On show at the Pasadena Museum of California Art from 20 August, and remaining so until the new year, Hollywood in Havana features 40 Cuban posters that publicised Hollywood movies from the 1960s to 2009 — The Shining to Cabaret; Rope to The Silence of the Lambs. Posters that showcase the range and ingenuity of Cuban screen-printers whilst, more importantly, providing audiences with an opportunity to understand a complex culture from a new perspective.
Curator Carol A. Wells states how ‘based on a shared love of films, Hollywood in Havana identifies commonalities between Cubans and Californians,’ and the exhibition serves to illustrate the fascinating alternative designs and stylistic diversity that the artists had in their arsenal; despite, or in spite of, a distinct lack of materials to thanks to the infamous embargo imposed by the United States.

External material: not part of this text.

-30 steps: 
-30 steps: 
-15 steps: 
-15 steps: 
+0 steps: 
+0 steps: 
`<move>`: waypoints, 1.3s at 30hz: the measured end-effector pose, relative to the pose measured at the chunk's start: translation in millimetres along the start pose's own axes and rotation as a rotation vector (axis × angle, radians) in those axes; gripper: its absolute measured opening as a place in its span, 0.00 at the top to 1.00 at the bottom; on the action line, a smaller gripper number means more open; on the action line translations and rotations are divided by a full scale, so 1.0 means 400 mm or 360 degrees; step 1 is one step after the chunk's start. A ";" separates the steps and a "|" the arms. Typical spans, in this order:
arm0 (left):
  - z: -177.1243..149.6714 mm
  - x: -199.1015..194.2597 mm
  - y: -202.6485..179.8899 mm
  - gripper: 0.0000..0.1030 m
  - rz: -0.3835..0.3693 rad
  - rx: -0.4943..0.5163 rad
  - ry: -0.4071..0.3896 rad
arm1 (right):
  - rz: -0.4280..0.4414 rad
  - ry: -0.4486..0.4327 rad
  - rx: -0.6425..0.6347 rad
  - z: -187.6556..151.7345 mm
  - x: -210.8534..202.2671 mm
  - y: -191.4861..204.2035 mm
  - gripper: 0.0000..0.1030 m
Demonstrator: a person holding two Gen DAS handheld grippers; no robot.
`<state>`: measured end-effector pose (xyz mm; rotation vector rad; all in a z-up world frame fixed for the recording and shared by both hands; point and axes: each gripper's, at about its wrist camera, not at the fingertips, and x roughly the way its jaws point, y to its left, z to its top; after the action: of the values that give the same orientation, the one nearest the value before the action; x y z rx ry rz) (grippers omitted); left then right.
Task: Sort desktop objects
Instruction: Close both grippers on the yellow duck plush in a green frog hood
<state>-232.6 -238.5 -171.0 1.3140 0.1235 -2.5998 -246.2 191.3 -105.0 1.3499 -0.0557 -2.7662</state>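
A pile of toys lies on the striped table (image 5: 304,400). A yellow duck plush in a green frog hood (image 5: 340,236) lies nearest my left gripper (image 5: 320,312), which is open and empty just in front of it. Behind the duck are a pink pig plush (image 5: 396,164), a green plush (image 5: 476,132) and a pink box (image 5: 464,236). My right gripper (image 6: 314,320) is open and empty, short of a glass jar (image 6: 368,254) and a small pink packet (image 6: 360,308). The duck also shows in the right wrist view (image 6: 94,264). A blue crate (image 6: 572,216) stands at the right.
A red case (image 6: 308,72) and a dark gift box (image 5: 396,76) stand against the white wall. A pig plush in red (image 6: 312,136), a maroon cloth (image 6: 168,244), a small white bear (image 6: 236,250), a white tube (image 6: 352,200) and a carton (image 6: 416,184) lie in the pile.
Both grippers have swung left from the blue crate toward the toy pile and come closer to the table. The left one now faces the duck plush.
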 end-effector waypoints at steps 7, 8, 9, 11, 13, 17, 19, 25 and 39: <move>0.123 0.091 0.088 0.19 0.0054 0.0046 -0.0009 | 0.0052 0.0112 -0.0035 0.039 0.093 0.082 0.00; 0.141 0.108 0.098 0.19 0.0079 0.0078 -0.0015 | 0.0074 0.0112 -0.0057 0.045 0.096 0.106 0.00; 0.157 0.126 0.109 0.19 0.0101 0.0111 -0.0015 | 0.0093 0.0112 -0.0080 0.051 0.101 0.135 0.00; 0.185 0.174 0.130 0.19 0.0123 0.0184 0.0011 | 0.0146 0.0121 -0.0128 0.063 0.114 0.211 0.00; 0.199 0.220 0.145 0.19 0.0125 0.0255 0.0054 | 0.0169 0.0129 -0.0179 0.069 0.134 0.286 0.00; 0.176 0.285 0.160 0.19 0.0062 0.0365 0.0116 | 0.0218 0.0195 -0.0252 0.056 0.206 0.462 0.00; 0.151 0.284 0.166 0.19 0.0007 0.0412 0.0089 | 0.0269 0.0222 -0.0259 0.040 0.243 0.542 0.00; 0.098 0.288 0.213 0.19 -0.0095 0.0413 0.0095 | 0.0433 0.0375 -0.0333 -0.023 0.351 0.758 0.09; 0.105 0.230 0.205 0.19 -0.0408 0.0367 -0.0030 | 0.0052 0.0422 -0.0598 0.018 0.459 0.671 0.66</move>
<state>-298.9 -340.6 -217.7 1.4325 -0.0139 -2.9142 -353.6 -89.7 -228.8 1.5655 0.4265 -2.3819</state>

Produced by the Instituto Cubano del Arte e Industria Cinematográficos (ICAIC), the posters were part of an initiative of the revolutionary government to develop cultural awareness and consciousness after Fidel Castro and the guerrilla forces overthrew the dictatorship of Fulgenico Batista in 1959 — and, citing revolutionary ideals as inspiration, reawaken viewers to the nuanced visual signs that inform and shape world views.
Hollywood in Havana: Five Decades of Cuban Posters Promoting U.S. Films continues until 7 January, 2018, at the Pasadena Museum of California Art.